Note: We estimated multivariate odds ratios after backward stepwise selection, with P < .05 used as the cutoff for retention in the model. Standardized scores of principal components were dichotomized (Yes for score above 0, No otherwise).
Abbreviations: HCV, hepatitis C virus; VAS, Visual Analogue Scale; EGP, Egyptian Pound; 95%CI, 95% confidence interval
We performed a sensitivity analysis to test whether screening and treatment of chronic hepatitis C might be set as the first priority at the population level following increasing reports of HCV-related diseases in the household or a worsening perception of HCV as a severe risk in the short run, all other things being equal. As shown in Figure 1 increasing reports of HCV-related diseases in the household were unlikely to change priority setting unless the perception of HCV as a severe risk in the short run worsens simultaneously to dramatic ends.
Discussion
Main results
In the main study, the majority of 2,603 representative household heads in Cairo city set higher priority for improved water supply as compared to both screening and treatment of chronic hepatitis C (66.3%, P < .0001) and improved outdoor air quality (60.1%, P < .0001). Improved water supply was also set as the first priority by the majority in the validation study where respondents were presented with only two out of three interventions. While HCV was perceived as having the most severe consequences in terms of illness and out-of-pocket costs in comparison to unsafe water and outdoor air pollution, screening and treatment of chronic hepatitis C was unlikely to be set as the first priority unless reports of HCV-related diseases and the perception of HCV as a severe risk increase to dramatic ends.
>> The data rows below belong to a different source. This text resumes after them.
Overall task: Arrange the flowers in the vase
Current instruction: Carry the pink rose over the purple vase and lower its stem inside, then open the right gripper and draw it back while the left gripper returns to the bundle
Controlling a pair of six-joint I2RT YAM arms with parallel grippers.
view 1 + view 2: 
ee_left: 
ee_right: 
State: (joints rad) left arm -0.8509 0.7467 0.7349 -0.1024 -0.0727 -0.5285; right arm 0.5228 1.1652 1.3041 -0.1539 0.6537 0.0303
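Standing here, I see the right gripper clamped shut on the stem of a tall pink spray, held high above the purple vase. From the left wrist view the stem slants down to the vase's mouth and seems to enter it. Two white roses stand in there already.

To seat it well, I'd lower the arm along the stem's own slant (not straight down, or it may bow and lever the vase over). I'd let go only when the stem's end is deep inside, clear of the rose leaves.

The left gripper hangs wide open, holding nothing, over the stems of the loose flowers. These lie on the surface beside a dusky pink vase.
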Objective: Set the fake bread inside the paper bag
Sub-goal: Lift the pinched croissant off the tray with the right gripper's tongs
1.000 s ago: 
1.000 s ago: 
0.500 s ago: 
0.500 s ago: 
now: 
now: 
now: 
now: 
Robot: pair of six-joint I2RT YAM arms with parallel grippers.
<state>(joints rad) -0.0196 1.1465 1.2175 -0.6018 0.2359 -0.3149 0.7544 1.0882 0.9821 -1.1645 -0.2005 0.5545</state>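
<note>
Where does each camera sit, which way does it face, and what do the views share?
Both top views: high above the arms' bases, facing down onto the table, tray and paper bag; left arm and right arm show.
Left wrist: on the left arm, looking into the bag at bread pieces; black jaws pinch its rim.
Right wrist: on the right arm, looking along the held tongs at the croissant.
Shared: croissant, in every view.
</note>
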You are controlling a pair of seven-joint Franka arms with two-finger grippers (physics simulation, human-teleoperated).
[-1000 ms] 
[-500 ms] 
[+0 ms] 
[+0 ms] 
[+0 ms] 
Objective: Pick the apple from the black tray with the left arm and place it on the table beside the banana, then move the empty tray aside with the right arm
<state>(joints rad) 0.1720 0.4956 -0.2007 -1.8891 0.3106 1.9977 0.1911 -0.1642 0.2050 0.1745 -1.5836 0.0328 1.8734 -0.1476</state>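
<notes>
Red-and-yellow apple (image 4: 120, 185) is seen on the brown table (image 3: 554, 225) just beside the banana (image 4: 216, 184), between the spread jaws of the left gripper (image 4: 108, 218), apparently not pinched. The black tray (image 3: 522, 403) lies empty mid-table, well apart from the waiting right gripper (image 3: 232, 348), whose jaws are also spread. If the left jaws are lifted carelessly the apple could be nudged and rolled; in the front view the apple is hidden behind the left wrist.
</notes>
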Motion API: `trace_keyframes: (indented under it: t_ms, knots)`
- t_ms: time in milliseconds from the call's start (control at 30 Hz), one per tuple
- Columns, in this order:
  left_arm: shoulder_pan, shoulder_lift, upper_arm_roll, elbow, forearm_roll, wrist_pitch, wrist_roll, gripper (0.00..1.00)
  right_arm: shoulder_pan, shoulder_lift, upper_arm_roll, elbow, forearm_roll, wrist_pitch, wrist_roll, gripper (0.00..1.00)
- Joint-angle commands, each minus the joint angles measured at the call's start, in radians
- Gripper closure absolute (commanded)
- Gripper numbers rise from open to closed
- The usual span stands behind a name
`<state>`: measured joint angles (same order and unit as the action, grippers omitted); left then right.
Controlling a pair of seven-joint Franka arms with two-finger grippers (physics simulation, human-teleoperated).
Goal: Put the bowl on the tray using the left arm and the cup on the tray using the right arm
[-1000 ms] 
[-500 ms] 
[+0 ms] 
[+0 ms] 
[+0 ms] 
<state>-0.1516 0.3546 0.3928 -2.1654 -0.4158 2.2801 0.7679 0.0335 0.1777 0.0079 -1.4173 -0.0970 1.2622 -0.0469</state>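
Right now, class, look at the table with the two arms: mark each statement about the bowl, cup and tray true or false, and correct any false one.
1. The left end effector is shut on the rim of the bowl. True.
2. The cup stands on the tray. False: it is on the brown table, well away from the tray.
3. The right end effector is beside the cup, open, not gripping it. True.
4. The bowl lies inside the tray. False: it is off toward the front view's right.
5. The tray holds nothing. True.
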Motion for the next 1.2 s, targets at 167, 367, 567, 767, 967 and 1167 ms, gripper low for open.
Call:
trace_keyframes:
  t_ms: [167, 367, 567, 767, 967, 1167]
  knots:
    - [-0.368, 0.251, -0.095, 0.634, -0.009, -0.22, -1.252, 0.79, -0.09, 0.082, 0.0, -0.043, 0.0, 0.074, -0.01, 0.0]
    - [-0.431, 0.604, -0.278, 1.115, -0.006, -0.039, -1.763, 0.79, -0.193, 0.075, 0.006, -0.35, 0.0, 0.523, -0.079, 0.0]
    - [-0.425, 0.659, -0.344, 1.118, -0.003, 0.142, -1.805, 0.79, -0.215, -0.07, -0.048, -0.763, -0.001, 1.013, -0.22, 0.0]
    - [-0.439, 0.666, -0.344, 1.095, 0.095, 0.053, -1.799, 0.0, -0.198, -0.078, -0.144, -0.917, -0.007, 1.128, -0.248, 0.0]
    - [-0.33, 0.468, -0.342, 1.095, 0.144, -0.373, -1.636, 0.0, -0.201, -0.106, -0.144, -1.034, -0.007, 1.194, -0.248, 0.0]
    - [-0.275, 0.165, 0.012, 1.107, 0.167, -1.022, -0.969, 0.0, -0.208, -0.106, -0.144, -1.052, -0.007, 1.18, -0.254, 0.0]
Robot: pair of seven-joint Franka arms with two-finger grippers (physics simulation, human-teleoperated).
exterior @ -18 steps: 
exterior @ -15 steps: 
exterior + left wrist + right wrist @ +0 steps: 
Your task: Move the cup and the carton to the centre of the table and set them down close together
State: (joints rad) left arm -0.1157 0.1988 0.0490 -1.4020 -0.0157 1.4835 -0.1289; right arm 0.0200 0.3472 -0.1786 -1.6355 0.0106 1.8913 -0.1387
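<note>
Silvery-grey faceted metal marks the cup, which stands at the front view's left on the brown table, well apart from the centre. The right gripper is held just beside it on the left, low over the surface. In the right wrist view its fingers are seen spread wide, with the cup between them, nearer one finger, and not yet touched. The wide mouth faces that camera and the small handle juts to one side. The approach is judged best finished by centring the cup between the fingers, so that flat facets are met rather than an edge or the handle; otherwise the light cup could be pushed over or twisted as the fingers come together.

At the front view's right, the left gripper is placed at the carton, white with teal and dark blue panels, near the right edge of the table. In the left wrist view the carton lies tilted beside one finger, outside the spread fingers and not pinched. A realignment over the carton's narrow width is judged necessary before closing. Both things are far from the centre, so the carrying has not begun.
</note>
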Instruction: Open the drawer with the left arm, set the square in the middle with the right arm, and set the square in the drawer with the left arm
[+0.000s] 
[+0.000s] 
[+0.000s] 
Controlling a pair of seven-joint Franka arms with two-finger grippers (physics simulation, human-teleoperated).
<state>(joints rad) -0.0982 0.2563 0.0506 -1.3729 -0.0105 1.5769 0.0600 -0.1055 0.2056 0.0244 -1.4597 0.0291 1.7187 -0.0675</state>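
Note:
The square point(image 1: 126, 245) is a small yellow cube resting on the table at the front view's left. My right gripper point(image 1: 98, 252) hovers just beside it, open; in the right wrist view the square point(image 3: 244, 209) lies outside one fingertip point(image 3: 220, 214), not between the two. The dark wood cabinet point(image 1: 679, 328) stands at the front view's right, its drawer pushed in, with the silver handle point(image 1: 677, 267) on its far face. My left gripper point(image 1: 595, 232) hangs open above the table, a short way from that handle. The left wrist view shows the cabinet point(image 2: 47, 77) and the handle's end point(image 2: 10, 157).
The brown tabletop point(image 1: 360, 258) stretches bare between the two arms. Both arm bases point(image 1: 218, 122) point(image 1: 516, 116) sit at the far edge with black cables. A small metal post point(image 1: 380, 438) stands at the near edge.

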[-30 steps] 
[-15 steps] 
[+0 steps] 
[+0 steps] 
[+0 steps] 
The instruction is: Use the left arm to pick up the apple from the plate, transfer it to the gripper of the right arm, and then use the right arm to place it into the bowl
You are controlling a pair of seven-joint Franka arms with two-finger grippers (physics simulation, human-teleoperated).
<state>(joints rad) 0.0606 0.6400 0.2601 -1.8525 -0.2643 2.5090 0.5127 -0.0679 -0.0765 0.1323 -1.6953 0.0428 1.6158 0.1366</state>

Explanation for the findings
To our knowledge, the present study is the first opinion poll conducted among a large representative sample in a developing country to measure community ranking of interventions reducing major health hazards. Based on household reports, our selected health hazards had dramatically manifested into related diseases, i.e., 7.2% for HCV (including 5.7% chronic hepatitis C), 20.7% for waterborne diseases (including 17.6% diarrhea), and 36.2% for outdoor air pollution (including 24.5% asthma attacks). Our disease assessment was limited to self-declaration, but the rates seem reasonable when compared to previous surveys conducted in Cairo city; in 1996, 11.0% of 1,603 individuals tested positive for anti-HCV antibody [21], and in 2005, 15.6% and 18.4% of 218 mothers reported episodes of diarrhea and cough among their children under five years old, respectively [37].
We assessed risk perception using the "psychometric paradigm". Our study differs from the classical approach in several aspects [31]. We focused on three health hazards instead of assessing dozens of health hazards, and we selected risk attributes accordingly (e.g., "voluntariness" was not assessed). We also added diseases related to health hazards in the assessment of risk perception to aid interviewees in the understanding of health hazards. However, the preeminence of risk perception along severity of consequences (56% of variance) replicates previous findings in both developed and developing countries about the so-called "dreadfulness" of risk [31,38,39]. In our study, HCV was perceived as more severe than environmental risks. By analogy, Bronfman et al found that HIV was perceived as more "dreadful" than environmental risks in Chile [38]. The air quality in Cairo at time of interview reached three times the WHO target for monthly PM10 set at 70 μg/m3 [40]. Presumably, the very bad air quality explains the perceived lower controllability of outdoor air pollution as compared to HCV and unsafe water.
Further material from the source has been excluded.